Ilustrasi: dialog budaya pada Gelar Panggung Teater Kebumen 2009. |
Sejak awal saya sudah memperkirakan bahwa pertemuan singkat sekitar satu jam yang semula bersifat formal akan berubah jadi diskusi dengan sejumlah "masalah besar". Bertemu dan berbicara dengan orang-orang muda hebat di basecamp Indonesia Kreatif jauh lebih menarik perhatian ketimbang "panas"-nya Jakarta.
Seperti biasa, sebelum memutuskan berangkat ke tempat yang belum dikenal, saya akan berusaha sekuat tenaga agar ada informasi awal sekaligus menguji teman-teman yang dimintai bantuan tentang aplikasi prosedur TMS (tracing and mailing service), sebuah teknik mencari dan menemukan anggota keluarga yang hilang dalam peristiwa bencana alam atau konflik bersenjata. Prosedur standar yang kini disebut RFL (refugee family linkage) . Entah apa penyebabnya, cara ini gagal dilaksanakan. Akhirnya saya putuskan untuk melakukan sendiri dan alhamdulillah berhasil. Termasuk menjejak informasi dari sebuah warung kopi tak jauh dari lokasi pencarian.
Basecamp Indonesia Kreatif menempati sebuah bangunan mini berlantai tiga di sekitar Kalibata Jakarta Selatan. Begitu masuk ruang berukuran sekitar 30m2, saya merasakan suasana yang sangat berbeda. Tata letak ruang di lantai pertama yang berfungsi ganda sebagai ruang tamu, ada satu meja resepsionis tergolong mini dan sederhana. Dua perempuan muda yang menerima kedatangan saya cukup ramah dan cekatan. Yang menarik dari layout kantor manajemen Indonesia Kreatif adalah latar belakang meja resepsionis yang berfungsi ganda sebagai rak perpustakaan mini, interior ruang dan penyekat ruang.
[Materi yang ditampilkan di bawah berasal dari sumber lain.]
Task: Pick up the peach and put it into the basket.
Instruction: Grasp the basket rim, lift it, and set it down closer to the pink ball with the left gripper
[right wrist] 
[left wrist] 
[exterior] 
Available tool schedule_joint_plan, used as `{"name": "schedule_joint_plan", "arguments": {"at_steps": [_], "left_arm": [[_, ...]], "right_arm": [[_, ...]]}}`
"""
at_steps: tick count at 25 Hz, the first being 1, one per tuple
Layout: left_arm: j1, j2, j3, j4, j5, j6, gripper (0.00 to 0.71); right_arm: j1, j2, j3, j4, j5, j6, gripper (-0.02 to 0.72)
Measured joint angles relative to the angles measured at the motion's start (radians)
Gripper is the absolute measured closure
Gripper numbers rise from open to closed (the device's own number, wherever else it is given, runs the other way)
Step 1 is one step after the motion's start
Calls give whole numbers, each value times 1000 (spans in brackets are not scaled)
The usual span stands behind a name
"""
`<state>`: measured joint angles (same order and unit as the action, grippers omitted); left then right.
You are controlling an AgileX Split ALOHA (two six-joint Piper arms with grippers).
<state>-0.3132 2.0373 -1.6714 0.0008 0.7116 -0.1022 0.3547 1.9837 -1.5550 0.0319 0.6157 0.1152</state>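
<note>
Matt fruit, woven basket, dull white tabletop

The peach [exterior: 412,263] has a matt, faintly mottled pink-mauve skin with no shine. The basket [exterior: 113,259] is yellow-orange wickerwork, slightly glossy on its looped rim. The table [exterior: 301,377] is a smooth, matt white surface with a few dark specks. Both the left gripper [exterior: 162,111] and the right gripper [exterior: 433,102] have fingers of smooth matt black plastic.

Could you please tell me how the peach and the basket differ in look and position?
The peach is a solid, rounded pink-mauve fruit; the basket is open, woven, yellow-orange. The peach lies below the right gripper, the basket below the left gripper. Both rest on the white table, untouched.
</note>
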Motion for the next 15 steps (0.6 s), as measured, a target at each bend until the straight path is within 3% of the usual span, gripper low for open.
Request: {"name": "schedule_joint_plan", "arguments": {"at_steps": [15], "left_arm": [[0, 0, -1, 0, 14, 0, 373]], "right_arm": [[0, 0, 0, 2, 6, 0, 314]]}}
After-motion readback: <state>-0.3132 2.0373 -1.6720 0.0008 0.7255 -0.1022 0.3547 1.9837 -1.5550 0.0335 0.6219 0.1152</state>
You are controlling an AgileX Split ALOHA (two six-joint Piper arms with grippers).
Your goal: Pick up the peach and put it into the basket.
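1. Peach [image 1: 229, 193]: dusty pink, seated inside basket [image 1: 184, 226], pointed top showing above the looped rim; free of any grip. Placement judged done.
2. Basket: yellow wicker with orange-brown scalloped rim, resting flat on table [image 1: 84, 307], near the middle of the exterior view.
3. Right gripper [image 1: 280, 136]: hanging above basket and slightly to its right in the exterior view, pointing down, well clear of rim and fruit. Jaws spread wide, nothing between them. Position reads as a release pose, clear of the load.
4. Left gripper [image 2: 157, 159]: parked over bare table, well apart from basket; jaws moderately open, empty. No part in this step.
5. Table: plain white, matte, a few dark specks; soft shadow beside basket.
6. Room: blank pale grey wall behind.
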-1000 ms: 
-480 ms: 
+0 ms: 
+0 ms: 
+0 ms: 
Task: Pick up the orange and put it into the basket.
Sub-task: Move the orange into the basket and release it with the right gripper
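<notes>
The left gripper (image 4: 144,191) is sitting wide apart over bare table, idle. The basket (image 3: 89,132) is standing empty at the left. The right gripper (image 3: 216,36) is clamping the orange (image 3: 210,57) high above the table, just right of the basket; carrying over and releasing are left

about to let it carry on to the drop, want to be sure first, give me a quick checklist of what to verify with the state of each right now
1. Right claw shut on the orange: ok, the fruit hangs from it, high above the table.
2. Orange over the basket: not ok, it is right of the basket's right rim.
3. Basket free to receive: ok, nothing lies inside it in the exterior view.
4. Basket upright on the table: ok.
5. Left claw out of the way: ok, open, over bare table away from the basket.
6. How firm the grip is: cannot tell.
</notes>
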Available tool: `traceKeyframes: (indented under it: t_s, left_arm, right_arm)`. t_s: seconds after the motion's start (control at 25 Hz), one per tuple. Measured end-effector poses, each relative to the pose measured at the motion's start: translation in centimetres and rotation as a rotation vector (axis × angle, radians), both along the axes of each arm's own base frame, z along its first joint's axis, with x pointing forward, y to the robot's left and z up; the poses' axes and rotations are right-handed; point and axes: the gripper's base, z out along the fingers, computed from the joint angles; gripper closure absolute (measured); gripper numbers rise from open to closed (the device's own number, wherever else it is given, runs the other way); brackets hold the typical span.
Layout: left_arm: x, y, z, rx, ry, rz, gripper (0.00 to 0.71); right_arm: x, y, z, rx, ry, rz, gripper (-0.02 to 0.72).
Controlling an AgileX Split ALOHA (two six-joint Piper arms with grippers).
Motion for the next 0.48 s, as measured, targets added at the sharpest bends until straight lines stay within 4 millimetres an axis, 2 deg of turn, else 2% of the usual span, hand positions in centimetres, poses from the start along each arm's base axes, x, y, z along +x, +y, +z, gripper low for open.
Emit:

Tanpa kesulitan, tamu dapat melihat seorang pria tengah asyik bekerja dari sela-sela buku di rak perpustakaan mini ini.
Sementara itu, di sebelah kanan ada dua ruang yang juga disekat sederhana tanpa kesan sebagai kantor yang banyak berhubungan dengan birokrasi pemerintah. Persis di depan meja tamu yang juga sederhana, empat orang muda tengah memelototi laptop masing-masing. Dua diantaranya sambil menyantap makan siang mereka, dengan rona tengah berpikir serius. Seolah tak terganggu dengan suara diskusi yang cukup keras dari ruang sebelahnya.
Setelah disilakan naik ke lantai kedua, sekilas nampak ada suasana lain. Ada satu ruang terbuka yang diisi meja panjang berisi tak kurang dari 8 orang. Semua tengah menatap layar monitor yang disusun mirip ruang pengolahan data di sebuat perusahaan pialang saham. Tentu tanpa layar monitor besar yang biasa dipakai untuk menampilkan pergerakan transaksi. Suasananya familiar dan cukup serius.
Dari ruang yang ditunjuk resepsionis sebagai tempat tujuan kunjungan utama, saya melihat dua orang tengah berbincang. Satu berperawakan tinggi besar mengenakan baju lengan panjang bergaris dan memakai celana jins biru muda. Satu lagi adalah orang yang kemudian saya tahu sebagai penanggung jawab beragam pekerjaan kreatif yang dilakukan di Indonesia Kreatif. Namanya Agung Pasca Suseno (tahu dari email konfirmasi). Masih muda, sekitar 30-an tahun, cerdas dan berwawasan luas.
Sekitar sejam kami berbincang banyak hal. Mulai dari lokus Sentra Kreatif Rakyat sampai perubahan lembaga internasional yang menangani masalah ekonomi kreatif. Dari urusan batik sampai keinginannya melibatkan "para militan". Saya sebut perbincangan karena suasana yang terasa memang begitu. Intinya, Indonesia Kreatif adalah sebuah program berbasis kebudayaan (terutama mengangkat kearifan lokal) yang saat ini masih dikelola oleh Kementerian Pariwisata dan Ekonomi Kreatif (Kemenparekref) RI yang prospektif dan banyak mengandung nilai idealisme kebangsaan di balik potensi besar ekonominya.
Dari suasana yang dihadirkan dan pengamatan sempit/ sekilas, saya sangat terkesan dengan mereka yang ada tengah bekerja di bidang pengembangan ekonomi kreatif di Indonesia. Menyitir istilah akuntansi: "isi mengungguli bentuk", itulah sketsa yang nampak di depan mata kasat dan hati. Semoga suasana semacam ini tetap terpelihara dalam mengupayakan kemajuan bangsa Indonesia lewat beragam kegiatan ekonomi kreatif. Siapapun pemegang otoritas.